[WHAT TO WORK ON]: Please write out the listing beneath this sentence exactly, from its first line to the line with "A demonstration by", and stop there.

[DATA SECTION]:
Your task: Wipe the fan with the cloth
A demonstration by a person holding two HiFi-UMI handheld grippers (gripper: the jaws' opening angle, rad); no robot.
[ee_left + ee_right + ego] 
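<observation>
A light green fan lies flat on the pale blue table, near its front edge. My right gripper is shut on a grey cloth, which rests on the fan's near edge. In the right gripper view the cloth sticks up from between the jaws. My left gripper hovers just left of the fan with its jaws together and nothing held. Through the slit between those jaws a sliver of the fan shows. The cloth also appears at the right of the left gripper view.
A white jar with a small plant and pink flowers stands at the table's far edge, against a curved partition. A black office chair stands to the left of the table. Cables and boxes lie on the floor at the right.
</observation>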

[EXPECTED ANSWER]:
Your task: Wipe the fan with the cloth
A demonstration by a person holding two HiFi-UMI handheld grippers (gripper: the jaws' opening angle, rad); no robot.

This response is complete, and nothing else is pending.